And in March 2025, he argued, in the context of Donald Trump’s threats to make Canada the 51st state, that Canada should not acquire F-35s—because the US would always retain some control over the heavily computerized planes.

===Arctic sovereignty===
Byers has written extensively on issues of Arctic sovereignty.

In 2007 Byers was critical of the Harper government's change of plans for building new ice-strengthened patrol ships. The previous year, the Harper government had announced plans to build three heavy-duty icebreakers, but in 2007, the Harper government revised the plan to build six to eight dual use vessels, which would only be capable of operations in one metre of first-year sea ice.

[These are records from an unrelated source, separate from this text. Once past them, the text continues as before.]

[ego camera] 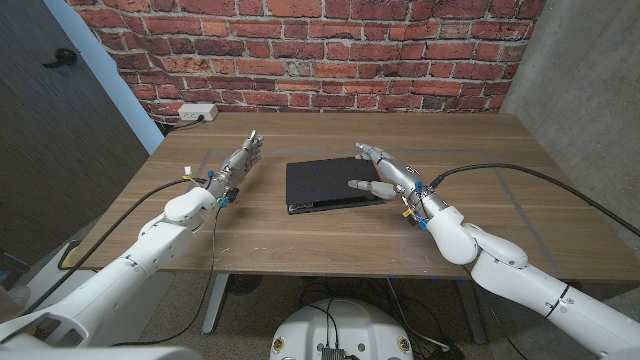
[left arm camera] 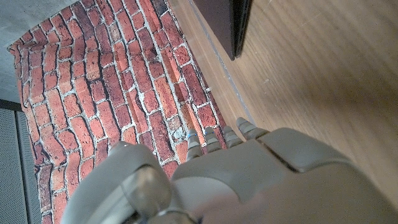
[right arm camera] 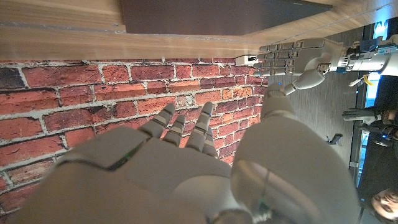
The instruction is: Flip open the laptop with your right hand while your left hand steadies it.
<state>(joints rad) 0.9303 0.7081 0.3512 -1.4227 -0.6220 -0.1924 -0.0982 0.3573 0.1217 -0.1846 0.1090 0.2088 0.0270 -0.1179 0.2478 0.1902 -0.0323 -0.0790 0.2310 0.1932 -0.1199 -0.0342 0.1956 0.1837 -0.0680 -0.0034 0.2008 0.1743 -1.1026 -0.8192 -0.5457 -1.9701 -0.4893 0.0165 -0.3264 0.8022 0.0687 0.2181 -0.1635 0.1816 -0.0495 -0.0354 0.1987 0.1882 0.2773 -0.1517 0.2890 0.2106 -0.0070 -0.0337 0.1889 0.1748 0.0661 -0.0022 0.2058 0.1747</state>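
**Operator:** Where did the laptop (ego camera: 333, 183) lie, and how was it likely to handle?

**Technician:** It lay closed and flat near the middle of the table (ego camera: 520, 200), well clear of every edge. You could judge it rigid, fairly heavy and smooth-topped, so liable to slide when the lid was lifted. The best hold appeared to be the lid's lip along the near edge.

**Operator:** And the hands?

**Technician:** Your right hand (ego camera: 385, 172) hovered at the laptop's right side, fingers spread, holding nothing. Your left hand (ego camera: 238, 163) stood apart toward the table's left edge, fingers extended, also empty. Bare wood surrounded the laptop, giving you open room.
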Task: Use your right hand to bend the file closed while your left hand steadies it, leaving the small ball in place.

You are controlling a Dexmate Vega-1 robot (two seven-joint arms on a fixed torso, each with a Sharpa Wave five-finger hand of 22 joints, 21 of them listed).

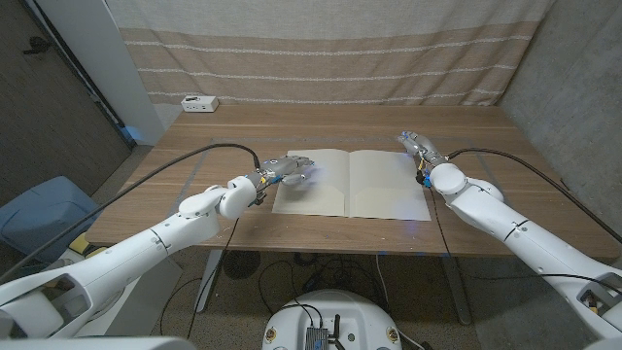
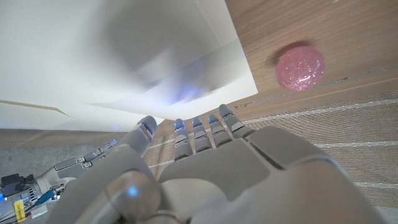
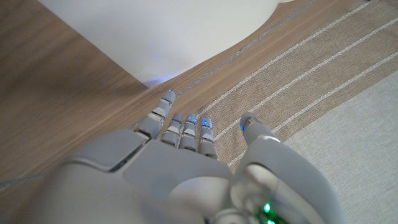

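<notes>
The file (image 1: 352,183) lay open on the worktop (image 1: 194,146). The left hand (image 1: 289,172) pressed its left page, fingers spread. The right hand (image 1: 412,143) hovered empty, fingers apart, at the far right corner.

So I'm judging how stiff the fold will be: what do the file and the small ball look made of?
File: looks like thin cream card or paper with a matte finish; it lies open and flat with a centre crease. Small ball: pink and translucent with glittery flecks, probably plastic or rubber. Its hardness can't be judged.
</notes>
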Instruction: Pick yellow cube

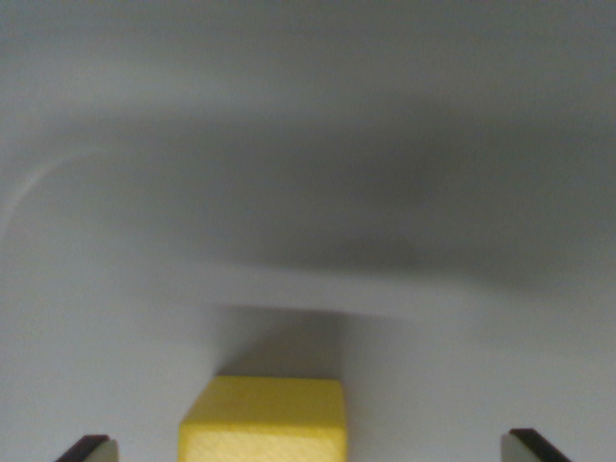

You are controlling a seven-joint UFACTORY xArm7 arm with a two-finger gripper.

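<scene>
The cube point(262, 420) sits at the bottom edge of the wrist view, a little to the left of centre, on a pale grey desk point(462, 375). It is bright yellow, with flat faces and clean, straight edges. Its top face shows as a smooth, even band. The front face below it looks faintly grainy, like foam or matte plastic, though the picture is too soft to settle the material. The lower part of the cube is cut off by the frame.

The end effector point(303, 449) shows only as two dark fingertips poking up from the bottom corners, one at the wrist view's left point(89, 449) and one at the right point(531, 446). Each is a dark, angular wedge with a thin pale edge along its inner side. They stand wide apart, with the cube between them and touching neither. The gap to the right tip is clearly larger than the gap to the left one.

The desk surface is plain and matte, without marks or grain that can be made out. A soft shadow falls directly behind the cube, and a much broader, blurred dark band runs across the middle of the view. A faint pale curved line shows at the far left point(38, 178); what it is cannot be told. The whole upper part of the picture is smeared and out of focus. Nothing else lies near the cube, and nothing stands between it and the fingertips.
</scene>
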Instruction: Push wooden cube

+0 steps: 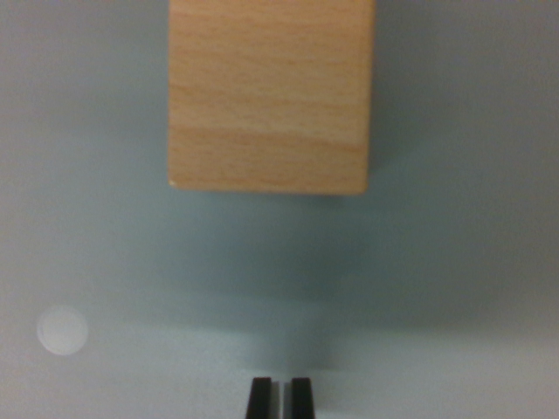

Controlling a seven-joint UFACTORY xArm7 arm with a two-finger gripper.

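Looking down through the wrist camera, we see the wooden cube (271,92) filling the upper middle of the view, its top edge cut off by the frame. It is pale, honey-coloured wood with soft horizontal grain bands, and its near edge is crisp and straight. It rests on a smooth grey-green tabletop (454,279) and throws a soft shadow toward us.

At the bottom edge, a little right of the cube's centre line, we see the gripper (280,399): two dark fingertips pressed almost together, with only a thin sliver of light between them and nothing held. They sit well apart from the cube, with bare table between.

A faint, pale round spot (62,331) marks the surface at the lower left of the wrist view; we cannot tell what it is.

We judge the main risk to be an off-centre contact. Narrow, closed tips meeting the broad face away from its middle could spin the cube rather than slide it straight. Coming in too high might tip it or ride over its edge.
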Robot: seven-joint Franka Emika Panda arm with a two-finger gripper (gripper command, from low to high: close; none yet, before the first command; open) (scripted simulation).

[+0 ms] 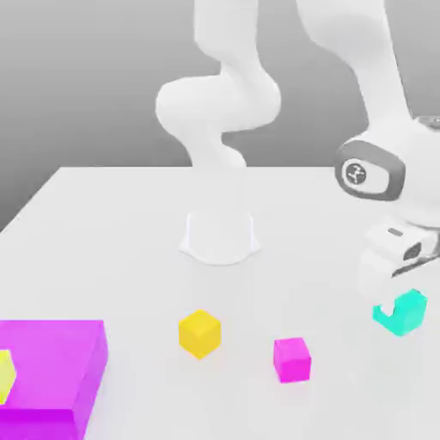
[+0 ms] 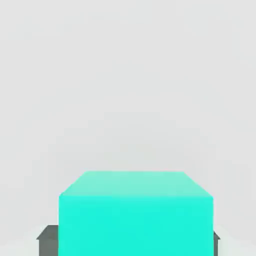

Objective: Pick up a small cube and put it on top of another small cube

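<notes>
Glossy white end effector [image 1: 394, 301] clamped on matte, sharp-edged teal cube [image 1: 402, 313], above smooth pale surface [image 1: 120, 223]; plain yellow cube [image 1: 199, 333], small magenta cube [image 1: 291, 358] nearby.

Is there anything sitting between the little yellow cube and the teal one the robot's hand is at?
Yes: the small magenta cube lies on the table between the yellow cube and the teal cube, as the exterior view shows.

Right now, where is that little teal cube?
The teal cube sits at the exterior view's far right, between the fingers of the robot's tool, to the right of the magenta cube and the yellow cube.
</notes>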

Byers agreed with a 2010 report prepared for the Senate of Canada that Canadian Coast Guard vessels patrolling the Arctic should be armed, stating, the "quiet authority of a deck-mounted gun" is not a provocation.

On December 28, 2011, the Toronto Star published an article by Byers entitled "Russia pulling ahead in the Arctic". In that article he noted that Canada and Russia have taken identical positions as to whether they exercise sovereignty over the Northwest Passage and Northern Sea Route. Byers also quoted a leaked US diplomatic cable that reported that Prime Minister of Canada Stephen Harper believed that relations with Russia in the Arctic were good and would not lead to war.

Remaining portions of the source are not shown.